#### Problem to work on
For the entries below, copy exactly the line that contains "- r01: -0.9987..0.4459" through the line that contains "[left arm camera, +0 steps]", both ends included, and exclude all pictures.
─── Data to examine ───
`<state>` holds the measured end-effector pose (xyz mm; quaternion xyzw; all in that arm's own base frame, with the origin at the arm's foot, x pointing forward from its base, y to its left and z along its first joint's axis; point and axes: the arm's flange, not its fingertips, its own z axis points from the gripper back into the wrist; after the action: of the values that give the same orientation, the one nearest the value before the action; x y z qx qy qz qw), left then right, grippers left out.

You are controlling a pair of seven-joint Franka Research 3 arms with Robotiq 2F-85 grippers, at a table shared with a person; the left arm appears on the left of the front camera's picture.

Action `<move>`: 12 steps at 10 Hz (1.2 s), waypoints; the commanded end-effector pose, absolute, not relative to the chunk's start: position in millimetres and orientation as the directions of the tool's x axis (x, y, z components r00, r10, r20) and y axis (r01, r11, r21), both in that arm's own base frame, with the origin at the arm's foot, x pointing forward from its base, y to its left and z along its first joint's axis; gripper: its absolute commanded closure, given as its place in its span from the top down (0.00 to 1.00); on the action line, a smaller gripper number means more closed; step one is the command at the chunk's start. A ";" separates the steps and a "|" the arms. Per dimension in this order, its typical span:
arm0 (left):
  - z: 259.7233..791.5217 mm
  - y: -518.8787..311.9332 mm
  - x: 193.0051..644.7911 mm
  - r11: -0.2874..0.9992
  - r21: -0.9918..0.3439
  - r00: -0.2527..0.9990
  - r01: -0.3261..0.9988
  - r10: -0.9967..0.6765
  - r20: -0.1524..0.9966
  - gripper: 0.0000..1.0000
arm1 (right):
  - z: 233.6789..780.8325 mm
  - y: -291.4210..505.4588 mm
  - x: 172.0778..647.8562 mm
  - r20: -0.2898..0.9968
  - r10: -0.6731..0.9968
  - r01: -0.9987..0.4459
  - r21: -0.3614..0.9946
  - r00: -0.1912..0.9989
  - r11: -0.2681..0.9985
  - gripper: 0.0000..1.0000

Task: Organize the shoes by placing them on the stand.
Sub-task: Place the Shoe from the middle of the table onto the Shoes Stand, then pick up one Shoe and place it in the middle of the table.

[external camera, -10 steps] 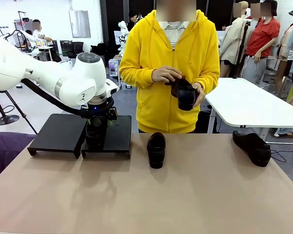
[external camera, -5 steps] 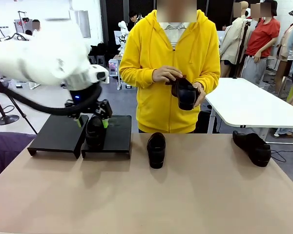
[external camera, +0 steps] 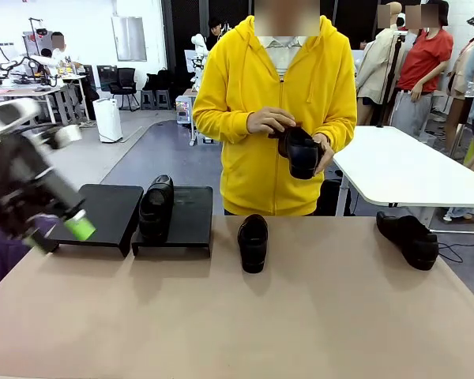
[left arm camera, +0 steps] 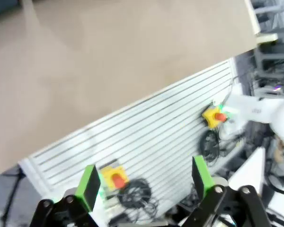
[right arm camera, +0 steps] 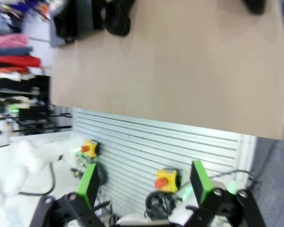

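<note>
One glossy black shoe (external camera: 156,207) rests on the black stand (external camera: 191,225), straddling the gap between its two platforms. A second shoe (external camera: 253,242) lies on the table just right of the stand, and a third (external camera: 408,238) near the table's far right edge. The person in a yellow hoodie holds another shoe (external camera: 301,151) in both hands at chest height. My left gripper (external camera: 55,233) shows blurred at the left, in front of the stand, open and holding nothing (left arm camera: 146,182). My right gripper (right arm camera: 143,182) is open and holding nothing, above the table's near edge.
The tan table (external camera: 245,316) has free room across its front half. The stand's left platform (external camera: 95,209) is bare. Below the table's near edge, a slatted panel (left arm camera: 146,137) carries yellow emergency-stop buttons (right arm camera: 166,180). A white table (external camera: 403,166) stands behind at the right.
My left gripper has let go of the shoe on the stand, risen off it and swung away to the left and towards the near side. The shoes have not moved.
</note>
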<state>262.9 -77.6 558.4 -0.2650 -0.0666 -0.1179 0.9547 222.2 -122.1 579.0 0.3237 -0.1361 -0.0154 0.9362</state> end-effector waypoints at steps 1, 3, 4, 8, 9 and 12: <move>522.6 -46.7 210.4 0.750 -0.622 0.958 0.223 -0.050 0.282 1.00 | 582.0 -123.4 221.1 0.244 -0.114 -0.060 0.606 0.963 0.793 1.00; 539.5 -58.6 235.1 0.795 -0.565 0.969 0.223 -0.119 0.216 1.00 | 582.0 -123.4 221.1 0.244 -0.114 -0.060 0.606 0.963 0.793 1.00; 539.5 -58.6 235.1 0.795 -0.565 0.969 0.223 -0.119 0.216 1.00 | 582.0 -123.4 221.1 0.244 -0.114 -0.060 0.606 0.963 0.793 1.00; 539.5 -58.6 235.1 0.795 -0.565 0.969 0.223 -0.119 0.216 1.00 | 582.0 -123.4 221.1 0.244 -0.114 -0.060 0.606 0.963 0.793 1.00; 539.5 -58.6 235.1 0.795 -0.565 0.969 0.223 -0.119 0.216 1.00 | 582.0 -123.4 221.1 0.244 -0.114 -0.060 0.606 0.963 0.793 1.00; 539.5 -58.6 235.1 0.795 -0.565 0.969 0.223 -0.119 0.216 1.00 | 582.0 -123.4 221.1 0.244 -0.114 -0.060 0.606 0.963 0.793 1.00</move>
<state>233.6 -62.5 538.3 -0.3015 -0.0829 -0.0805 0.9464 222.0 -122.2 579.1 0.3235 -0.1363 -0.0157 0.9362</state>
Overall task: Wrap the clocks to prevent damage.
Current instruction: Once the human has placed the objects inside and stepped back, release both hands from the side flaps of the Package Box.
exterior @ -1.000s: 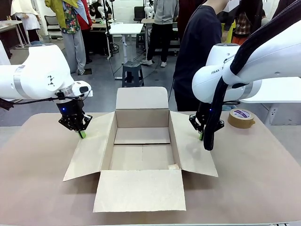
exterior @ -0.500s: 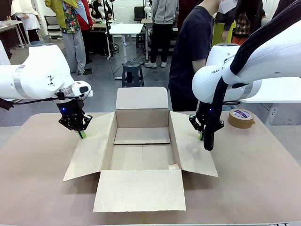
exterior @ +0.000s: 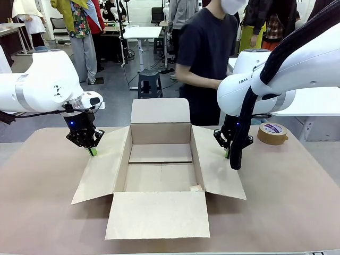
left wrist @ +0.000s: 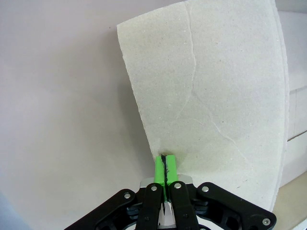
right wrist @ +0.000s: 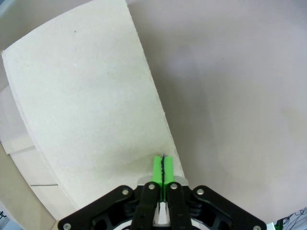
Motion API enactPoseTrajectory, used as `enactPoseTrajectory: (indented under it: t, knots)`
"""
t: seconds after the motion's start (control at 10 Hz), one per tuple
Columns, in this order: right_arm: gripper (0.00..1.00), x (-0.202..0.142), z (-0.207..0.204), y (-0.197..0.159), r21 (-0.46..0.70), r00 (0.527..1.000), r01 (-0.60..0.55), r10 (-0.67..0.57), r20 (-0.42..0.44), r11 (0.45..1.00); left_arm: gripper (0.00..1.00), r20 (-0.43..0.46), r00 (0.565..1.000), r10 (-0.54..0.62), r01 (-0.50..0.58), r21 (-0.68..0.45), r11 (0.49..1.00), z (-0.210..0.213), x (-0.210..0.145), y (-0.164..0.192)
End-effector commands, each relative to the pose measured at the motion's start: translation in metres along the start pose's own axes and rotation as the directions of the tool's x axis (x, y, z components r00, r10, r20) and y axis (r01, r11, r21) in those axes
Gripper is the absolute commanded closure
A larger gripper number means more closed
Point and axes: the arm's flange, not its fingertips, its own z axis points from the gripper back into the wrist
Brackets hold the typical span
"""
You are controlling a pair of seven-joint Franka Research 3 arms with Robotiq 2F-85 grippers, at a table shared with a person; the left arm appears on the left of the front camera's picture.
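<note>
Carton [exterior: 161, 133] open, bare floor showing; left claw [exterior: 92, 151], right claw [exterior: 227, 154] closed beside it.

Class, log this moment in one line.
left gripper: shut, by left flap | right gripper: shut, by right flap | carton: open | person: behind carton

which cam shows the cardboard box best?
Front view: it takes in the whole open box, with all four flaps spread and the interior visible. The left wrist view gives a close-up of the left flap, and the right wrist view of the right flap.
</note>
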Motion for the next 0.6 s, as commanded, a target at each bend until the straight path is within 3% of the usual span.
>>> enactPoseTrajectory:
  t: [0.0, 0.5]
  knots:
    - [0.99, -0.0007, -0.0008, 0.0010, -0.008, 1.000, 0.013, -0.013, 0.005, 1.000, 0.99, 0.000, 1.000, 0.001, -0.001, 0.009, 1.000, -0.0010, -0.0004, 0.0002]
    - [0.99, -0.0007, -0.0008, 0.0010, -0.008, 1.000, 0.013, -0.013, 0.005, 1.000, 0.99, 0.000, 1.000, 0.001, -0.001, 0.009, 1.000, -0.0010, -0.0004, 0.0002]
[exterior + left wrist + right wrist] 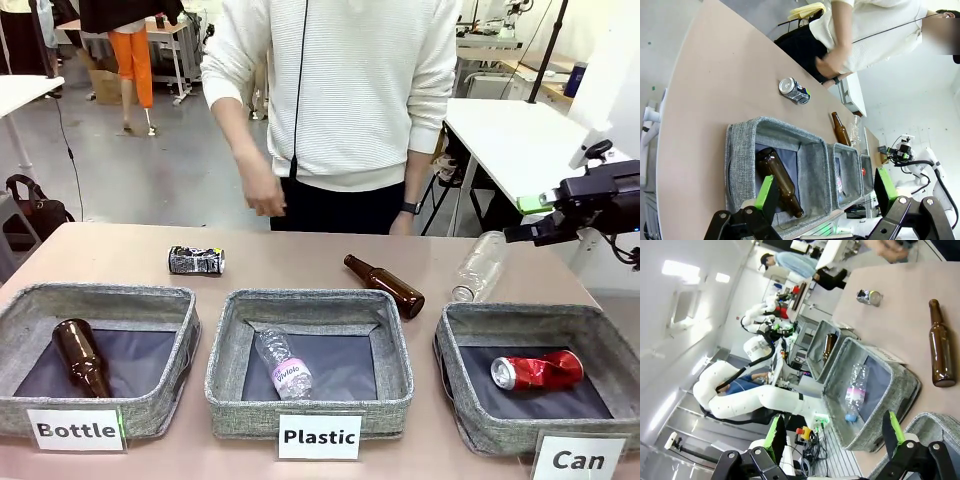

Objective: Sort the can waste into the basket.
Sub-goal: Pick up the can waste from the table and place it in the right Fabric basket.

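Your black-and-white can [196,261] lies sideways on the table [100,250], past the Bottle bin [100,292], closer to your left gripper [826,187] than your right gripper [834,432]. Both stand wide open and empty.

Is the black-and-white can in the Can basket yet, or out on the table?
Out: the black-and-white can lies on its side on the table, beyond the Bottle bin.
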`<state>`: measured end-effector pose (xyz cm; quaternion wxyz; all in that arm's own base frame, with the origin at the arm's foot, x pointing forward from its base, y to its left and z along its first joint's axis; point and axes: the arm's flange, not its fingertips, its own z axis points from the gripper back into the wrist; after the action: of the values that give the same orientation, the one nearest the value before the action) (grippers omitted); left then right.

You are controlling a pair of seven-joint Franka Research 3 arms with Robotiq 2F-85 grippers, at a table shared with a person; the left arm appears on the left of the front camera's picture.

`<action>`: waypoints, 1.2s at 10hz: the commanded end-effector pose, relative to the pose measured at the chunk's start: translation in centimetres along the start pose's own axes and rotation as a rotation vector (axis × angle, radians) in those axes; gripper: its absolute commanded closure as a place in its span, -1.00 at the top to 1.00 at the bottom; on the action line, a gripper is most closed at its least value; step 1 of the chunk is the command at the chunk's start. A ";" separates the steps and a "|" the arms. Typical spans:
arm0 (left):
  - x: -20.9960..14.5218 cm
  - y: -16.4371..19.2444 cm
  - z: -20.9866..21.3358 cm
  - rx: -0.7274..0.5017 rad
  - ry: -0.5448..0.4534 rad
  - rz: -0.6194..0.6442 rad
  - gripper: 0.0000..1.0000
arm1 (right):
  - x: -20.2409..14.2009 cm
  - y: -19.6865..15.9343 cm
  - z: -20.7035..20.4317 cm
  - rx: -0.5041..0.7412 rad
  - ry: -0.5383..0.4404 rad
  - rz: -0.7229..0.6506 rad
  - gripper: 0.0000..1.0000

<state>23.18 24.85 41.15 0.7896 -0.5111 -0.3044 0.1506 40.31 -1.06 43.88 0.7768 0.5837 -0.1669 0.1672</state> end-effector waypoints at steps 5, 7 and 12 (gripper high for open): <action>2.9 -7.6 -3.7 0.068 0.099 -0.415 1.00 | 0.2 -0.1 0.2 0.010 0.001 0.023 1.00; 6.7 -11.4 -10.8 0.150 0.192 -0.673 1.00 | 0.2 -0.1 0.2 0.010 0.001 0.023 1.00; 5.8 -13.5 -26.0 0.273 0.399 -1.277 1.00 | 0.2 -0.1 0.2 0.010 0.001 0.023 1.00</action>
<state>43.06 3.70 48.74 0.8439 -0.1728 -0.3285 -0.3875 40.36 -1.04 43.84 0.7770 0.5837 -0.1659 0.1674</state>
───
#### Your solution
  - r01: -0.9987..0.4459
  - r21: -0.3614..0.9946
  - r00: -0.1912..0.9989
  - r11: -0.2681..0.9985
  - gripper: 0.0000..1.0000

Task: Organize the shoes by placing them on the stand.
Sub-task: Place the Shoe from the middle of the table onto the Shoes Stand, then pick up one Shoe and place it in the middle of the table.

[external camera, -10 steps] 
[external camera, -5 steps] 
[external camera, +0 steps] 
[left arm camera, +0 steps] 

The full output has been given.